Required action:
Please state how many lines below include the word "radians"; the reply should be the number only.

··· Information given ···

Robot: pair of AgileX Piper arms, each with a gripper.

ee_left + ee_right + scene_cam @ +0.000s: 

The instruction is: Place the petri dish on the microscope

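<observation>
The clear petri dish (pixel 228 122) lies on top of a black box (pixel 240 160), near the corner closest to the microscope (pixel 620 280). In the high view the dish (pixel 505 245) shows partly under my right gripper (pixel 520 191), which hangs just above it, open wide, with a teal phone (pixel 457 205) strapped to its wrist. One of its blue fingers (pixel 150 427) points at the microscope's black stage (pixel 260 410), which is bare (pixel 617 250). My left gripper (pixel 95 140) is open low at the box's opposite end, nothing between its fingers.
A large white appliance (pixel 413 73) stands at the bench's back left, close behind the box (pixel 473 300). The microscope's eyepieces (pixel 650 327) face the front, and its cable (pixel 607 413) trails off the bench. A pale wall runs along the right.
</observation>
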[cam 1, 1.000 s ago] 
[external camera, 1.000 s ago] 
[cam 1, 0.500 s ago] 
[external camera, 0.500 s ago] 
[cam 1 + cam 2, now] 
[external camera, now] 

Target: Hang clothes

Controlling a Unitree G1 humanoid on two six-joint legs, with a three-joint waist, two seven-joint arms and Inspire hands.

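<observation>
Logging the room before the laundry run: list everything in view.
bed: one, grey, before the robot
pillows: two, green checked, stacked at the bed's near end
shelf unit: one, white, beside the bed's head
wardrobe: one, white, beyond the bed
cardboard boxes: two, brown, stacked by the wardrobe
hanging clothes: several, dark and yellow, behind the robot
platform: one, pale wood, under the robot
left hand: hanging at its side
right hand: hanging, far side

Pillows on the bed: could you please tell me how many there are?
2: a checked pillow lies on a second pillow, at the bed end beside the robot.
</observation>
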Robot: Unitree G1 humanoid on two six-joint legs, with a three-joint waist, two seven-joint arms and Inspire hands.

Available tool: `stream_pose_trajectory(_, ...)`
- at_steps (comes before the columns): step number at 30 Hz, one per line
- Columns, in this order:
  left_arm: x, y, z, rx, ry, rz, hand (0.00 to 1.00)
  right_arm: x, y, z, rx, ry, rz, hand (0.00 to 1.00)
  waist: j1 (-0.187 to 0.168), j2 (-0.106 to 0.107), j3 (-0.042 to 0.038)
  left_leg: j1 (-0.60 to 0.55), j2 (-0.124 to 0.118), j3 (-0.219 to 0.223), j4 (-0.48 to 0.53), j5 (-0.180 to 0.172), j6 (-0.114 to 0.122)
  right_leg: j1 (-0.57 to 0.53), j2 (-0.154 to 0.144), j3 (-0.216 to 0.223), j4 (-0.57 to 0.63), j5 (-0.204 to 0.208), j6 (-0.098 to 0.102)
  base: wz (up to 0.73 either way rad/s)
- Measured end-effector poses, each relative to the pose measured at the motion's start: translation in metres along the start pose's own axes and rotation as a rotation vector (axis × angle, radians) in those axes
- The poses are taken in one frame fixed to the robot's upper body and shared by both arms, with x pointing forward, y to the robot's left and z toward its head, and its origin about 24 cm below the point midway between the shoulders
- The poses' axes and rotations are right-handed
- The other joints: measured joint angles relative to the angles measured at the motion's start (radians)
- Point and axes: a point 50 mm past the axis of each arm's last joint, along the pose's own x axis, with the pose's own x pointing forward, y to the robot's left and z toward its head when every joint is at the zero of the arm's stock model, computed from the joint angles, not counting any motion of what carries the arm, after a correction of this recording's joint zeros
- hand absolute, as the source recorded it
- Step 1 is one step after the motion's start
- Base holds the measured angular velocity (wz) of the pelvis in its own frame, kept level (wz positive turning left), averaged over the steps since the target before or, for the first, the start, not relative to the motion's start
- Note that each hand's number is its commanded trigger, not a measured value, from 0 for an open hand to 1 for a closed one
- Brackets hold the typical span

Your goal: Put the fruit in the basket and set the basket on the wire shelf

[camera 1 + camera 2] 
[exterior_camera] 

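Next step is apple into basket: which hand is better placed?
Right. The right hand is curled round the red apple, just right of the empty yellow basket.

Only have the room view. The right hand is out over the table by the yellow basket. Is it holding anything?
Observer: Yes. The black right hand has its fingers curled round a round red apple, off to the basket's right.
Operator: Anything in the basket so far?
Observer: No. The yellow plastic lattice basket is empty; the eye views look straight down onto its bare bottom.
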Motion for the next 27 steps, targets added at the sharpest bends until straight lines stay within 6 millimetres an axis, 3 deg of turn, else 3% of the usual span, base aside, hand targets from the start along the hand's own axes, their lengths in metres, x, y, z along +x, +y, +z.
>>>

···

Response area:
2